Course listing
ST 498-001, ST489-002 (Summer 2011): Statistical Genetics Practicum

CUSP: Computation for Undergraduates in Statistics Program

Alison Motsinger-Reif, PhD

Computing Instructor

David M. Reif, PhD

Teaching Assistants

Gina Pomann

Hao Wu


Meeting Times
(See Calendar page for exact hours, field trips, special events, etc.)

May 23 - June 3, 2011: Lecture M,T,W,Th,F @ 9am-12pm (20 Winston Hall), excluding Memorial Day
June 10- July 29, 2011: Lab F @ 9am-11am (20 Winston Hall)


Detecting association between genetic variants and common, complex diseases is a central goal of the
field of human genetics. Finding “the genes” that are associated with human conditions such as heart
disease, diabetes, etc., or that predict such important outcomes as adverse events as a response to
medication or dose requirements promises to advance medical care towards truly “personalized medicine”.
In discovering and understanding such genetic associations, more informed decisions on preventative and
interventional medicine can be made.

However, the explosion of genetic information, driven by rapid advances in genotyping technologies,
over the last decade presents an analytical bottleneck for genetic association studies. As the number
of genetic variables examined per individual increases, both variable selection and statistical modeling
tasks must be performed during this “gene mapping” analysis to identify “the genes” associated with
human traits. While these tasks could be performed separately, coupling them is necessary to select
meaningful variables that effectively model the data.

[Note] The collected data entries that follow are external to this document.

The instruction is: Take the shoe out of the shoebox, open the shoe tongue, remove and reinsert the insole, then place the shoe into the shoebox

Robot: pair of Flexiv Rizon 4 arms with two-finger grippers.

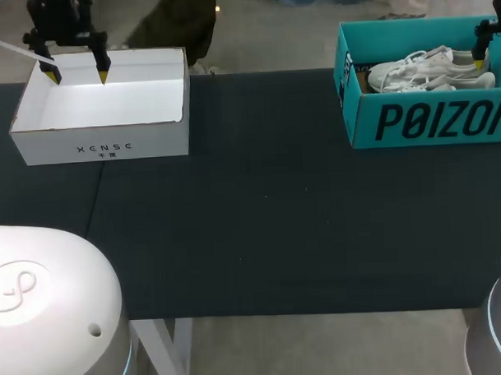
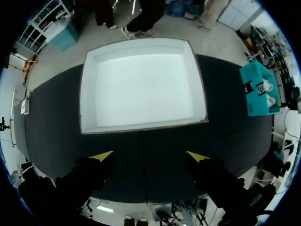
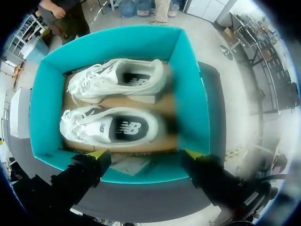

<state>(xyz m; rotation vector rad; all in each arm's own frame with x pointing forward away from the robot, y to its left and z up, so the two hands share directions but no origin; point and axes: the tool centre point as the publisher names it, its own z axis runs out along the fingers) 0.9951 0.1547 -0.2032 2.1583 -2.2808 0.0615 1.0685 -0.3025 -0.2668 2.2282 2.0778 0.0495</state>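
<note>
fingers of the right arm [image 3: 96,154] wide apart and holding nothing, hanging over the near wall of the teal shoebox [image 3: 190,94], where two white shoes lie side by side — the near shoe [image 3: 113,128] just ahead of the tips, the far shoe [image 3: 117,80] beyond it. fingers of the left arm [image 2: 103,155] spread and empty, up by the white box [image 2: 141,84] at the other end of the bench [image 1: 260,220]. best to drop straight past the wall, straddle the near shoe across its middle, close on both sides without snagging the far shoe — then lift level.
</note>
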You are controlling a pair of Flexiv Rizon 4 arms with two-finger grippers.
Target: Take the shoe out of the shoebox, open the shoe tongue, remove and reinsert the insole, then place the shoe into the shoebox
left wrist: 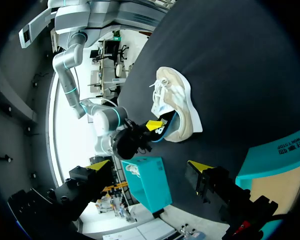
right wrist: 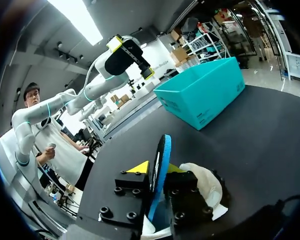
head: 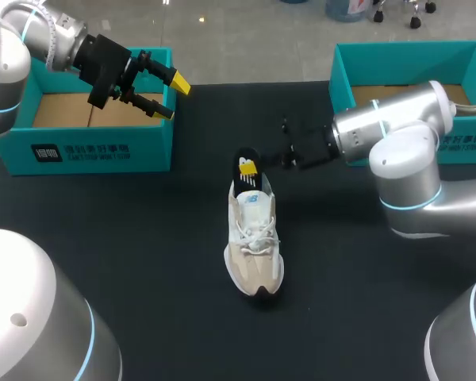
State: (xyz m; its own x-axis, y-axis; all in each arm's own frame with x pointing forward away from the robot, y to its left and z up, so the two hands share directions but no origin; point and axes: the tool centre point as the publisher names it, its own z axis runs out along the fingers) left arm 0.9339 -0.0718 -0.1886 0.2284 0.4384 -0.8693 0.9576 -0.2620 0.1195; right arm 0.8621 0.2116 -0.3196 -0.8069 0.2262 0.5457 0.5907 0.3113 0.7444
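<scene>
At the left of the black worktop (head: 143,262) stands an open teal cardboard shoebox (head: 87,151) with a bare brown floor. The left arm (head: 32,32) comes in over it. The left jaws hang in the air above the box's corner nearest the middle of the worktop, spread wide with nothing between them. Their yellow fingertips (head: 180,82) are well apart, and the left wrist view shows the same gap between the two tips (left wrist: 101,164).

Near the middle of the worktop, between the two boxes and outside both, is a beige and white lace-up trainer (head: 254,238). It stands upright on its sole, with its dark toe cap toward the near edge and its heel toward the far edge. From the left wrist it lies ahead of the left jaws, well apart from them (left wrist: 177,107).

A thin black insole with a blue edge (head: 246,159) rises on edge out of the heel opening. How far its lower end sits inside the shoe cannot be told. The right jaws pinch it from both sides: in the right wrist view the blue edge (right wrist: 161,155) stands between the two fingers, and a yellow fingertip (right wrist: 139,167) lies against one face. The shoe's pale collar shows just beneath them.

The right arm (head: 397,135) comes in from the right, in front of a second open teal shoebox (head: 404,48) at the worktop's far right. A pale shoe-like thing (head: 472,107) lies inside it.
</scene>
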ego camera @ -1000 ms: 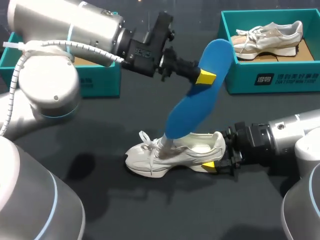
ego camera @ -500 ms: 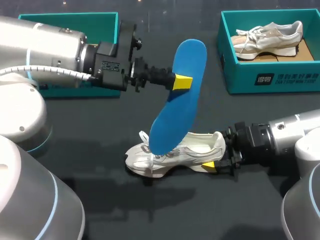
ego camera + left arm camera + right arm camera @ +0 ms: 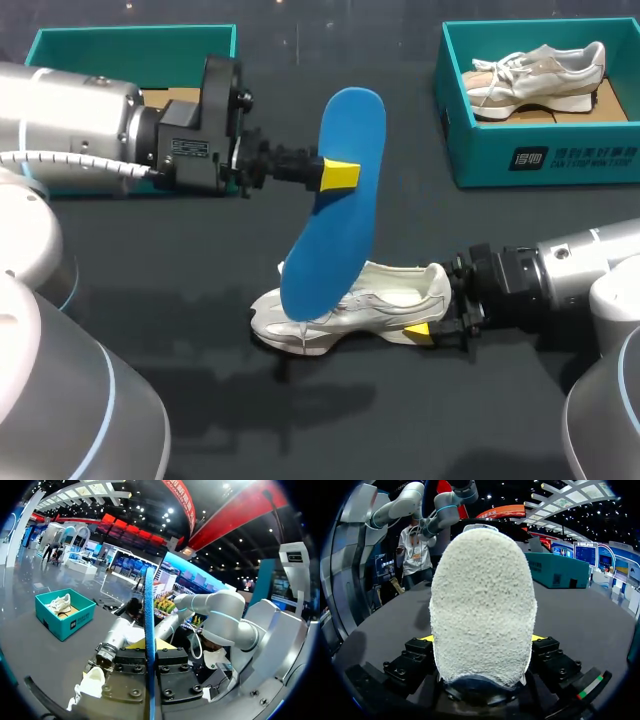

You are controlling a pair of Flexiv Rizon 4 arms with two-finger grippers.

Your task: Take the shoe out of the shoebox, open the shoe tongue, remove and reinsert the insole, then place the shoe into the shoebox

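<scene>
Took the white shoe (image 3: 350, 310) as landmark: stood on its sole on the dark desk (image 3: 200, 260), toe toward the left arm's side, heel toward the right arm's. Clamped at that heel by the right tool (image 3: 430, 318), with fingers pressed to it from both sides. Above the shoe, found the blue insole (image 3: 335, 210) pinched by the left tool (image 3: 340, 175), with yellow tips closed on its two faces; seen edge-on between those fingers in the left wrist view. Hung steep, nearly upright, leaning with top end beyond the shoe and low end down over the laces at the forefoot; could not tell whether touching there. Judged the insole fully out, so reinsertion next. Turned on one relation: long axis of the insole almost crosswise to the shoe's toe-to-heel line, with the opening just heelward of the low end. Would need laying down along that line and feeding in by the left arm, with the heel braced by the right tool. Beyond the shoe on the left arm's side, noted a teal shoebox (image 3: 130, 35); beyond it on the right arm's side, a second box (image 3: 480, 160) with another shoe (image 3: 540, 75) inside.
</scene>
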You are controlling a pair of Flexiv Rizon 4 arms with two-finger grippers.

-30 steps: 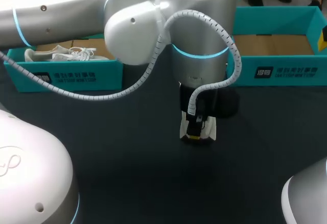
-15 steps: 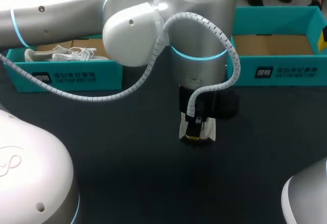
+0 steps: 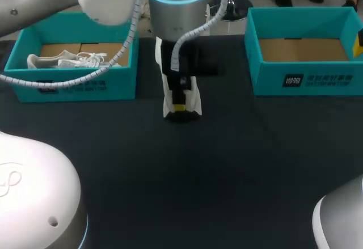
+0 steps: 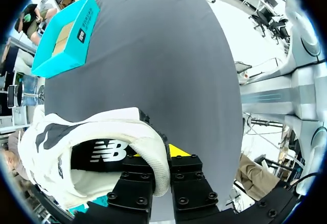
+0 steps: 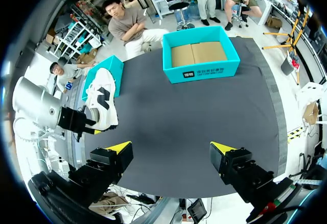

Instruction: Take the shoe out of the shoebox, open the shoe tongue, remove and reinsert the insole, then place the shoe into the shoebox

This challenge is heightened due to the complex
nature of the traits under study, and the complex underlying genetic models that cause these traits.
For example, it is not unintuitive that a disease such as hypertension is due to a myriad of factors –
with a number known genetic, environmental and lifestyle factors that contribute to an individual’s
risk of the disease. Additionally, the mechanism of action of the genetic risk factors is not simple, as
the complex interactions and connections amongst biological pathways contribute to the trait.

The challenges presented by such data, with very large numbers of potential predictor variables, limited
sample sizes in clinical studies, and very complex underlying models, quickly diminishes the usefulness
of traditional, parametric statistical methods. To address these challenges, a number of novel
data-mining methods have been developed to detect and model such complex genetic associations.
Since it is unlikely that any one analytical method will be ideal in all situations, it is important to empirically evaluate the strengths and weaknesses of a variety of computational approaches in order to properly apply such methodologies to real data applications.

During the CUSP program, students will learn about computer-intensive data-mining tools for gene-mapping in human genetics, and explore the relative performance of these methods within research projects based on simulated data.  Student projects will focus on specific methodological questions, and perform comparative analysis to offer guidance and insight for the application of the methods.  Additionally, they will learn about real data studies in human genetics, and interact with groups that collect the type of data the methods are designed to be applied to.


The program runs for ten weeks  from May 23 through July 29, and will include introductions to key concepts in genetics, statistics, and bioinformatics, and introductions to and labs in R programming and Unix/Linux computing.  Students will be introduced to computational tools using local computing, as well as high-performance computing using NCSU’s supercomputing cluster.  Additionally, students will take field trips to see how genetic data is collected, as well as to super-computing facilities to see how high performing computing is made possible.  Students will work in teams of 2 on the research projects.